==== GIVEN DATA ====
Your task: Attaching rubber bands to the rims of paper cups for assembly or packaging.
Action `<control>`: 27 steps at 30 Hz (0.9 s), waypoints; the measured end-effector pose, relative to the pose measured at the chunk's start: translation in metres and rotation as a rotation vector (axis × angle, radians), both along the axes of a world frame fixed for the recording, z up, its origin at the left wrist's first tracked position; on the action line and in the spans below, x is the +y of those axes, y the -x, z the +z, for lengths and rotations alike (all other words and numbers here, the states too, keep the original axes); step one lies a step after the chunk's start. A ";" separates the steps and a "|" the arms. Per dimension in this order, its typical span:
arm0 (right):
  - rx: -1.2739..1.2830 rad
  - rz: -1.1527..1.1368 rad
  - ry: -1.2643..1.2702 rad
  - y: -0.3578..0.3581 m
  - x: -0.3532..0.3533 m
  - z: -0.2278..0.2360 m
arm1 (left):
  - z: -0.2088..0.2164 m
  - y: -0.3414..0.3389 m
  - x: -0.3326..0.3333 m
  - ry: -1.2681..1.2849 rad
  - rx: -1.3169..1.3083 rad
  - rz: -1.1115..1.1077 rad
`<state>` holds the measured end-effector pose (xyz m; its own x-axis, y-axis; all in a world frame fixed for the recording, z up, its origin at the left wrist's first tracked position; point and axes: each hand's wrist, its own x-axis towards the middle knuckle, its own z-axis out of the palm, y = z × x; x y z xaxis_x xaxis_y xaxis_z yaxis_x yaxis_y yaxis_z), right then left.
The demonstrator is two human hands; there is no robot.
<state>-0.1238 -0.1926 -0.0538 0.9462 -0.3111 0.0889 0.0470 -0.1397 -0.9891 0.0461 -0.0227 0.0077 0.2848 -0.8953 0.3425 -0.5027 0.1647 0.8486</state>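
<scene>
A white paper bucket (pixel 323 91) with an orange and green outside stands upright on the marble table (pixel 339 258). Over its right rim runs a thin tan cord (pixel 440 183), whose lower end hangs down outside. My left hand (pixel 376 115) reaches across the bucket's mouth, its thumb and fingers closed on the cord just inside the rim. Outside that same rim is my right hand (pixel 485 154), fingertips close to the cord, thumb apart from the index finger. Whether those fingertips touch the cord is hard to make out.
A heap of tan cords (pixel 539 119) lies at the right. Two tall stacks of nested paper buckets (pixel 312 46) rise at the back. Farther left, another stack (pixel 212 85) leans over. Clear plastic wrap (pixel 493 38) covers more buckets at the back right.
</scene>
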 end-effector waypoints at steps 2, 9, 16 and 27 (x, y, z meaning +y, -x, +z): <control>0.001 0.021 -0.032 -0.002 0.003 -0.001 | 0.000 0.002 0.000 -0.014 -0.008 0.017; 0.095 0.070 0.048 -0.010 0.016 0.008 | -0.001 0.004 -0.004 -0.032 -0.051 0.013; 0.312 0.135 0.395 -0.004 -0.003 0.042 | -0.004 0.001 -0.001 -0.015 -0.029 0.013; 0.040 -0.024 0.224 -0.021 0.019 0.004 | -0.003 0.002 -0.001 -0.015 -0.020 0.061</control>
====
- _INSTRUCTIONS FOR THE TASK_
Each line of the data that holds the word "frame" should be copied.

- _REPLY TO THE TASK_
Action `<control>`: 27 steps at 30 Hz (0.9 s), waypoints; the measured end-effector pose, relative to the pose measured at the chunk's start: translation in metres and rotation as a rotation vector (axis × angle, radians), both along the axes of a world frame fixed for the recording, z up, its origin at the left wrist's first tracked position; on the action line and in the spans below, x is the +y of those axes, y the -x, z the +z, for lengths and rotations alike (all other words and numbers here, the states too, keep the original axes); step one lies a step after the chunk's start. A ";" separates the steps and a "|" the arms. Per dimension in this order, its typical span:
`<state>` holds the measured end-effector pose (xyz m; its own x-axis, y-axis; all in a world frame fixed for the recording, z up, its origin at the left wrist's first tracked position; point and axes: each hand's wrist, its own x-axis towards the middle knuckle, its own z-axis out of the palm, y = z × x; x y z xaxis_x xaxis_y xaxis_z yaxis_x yaxis_y yaxis_z), right then left.

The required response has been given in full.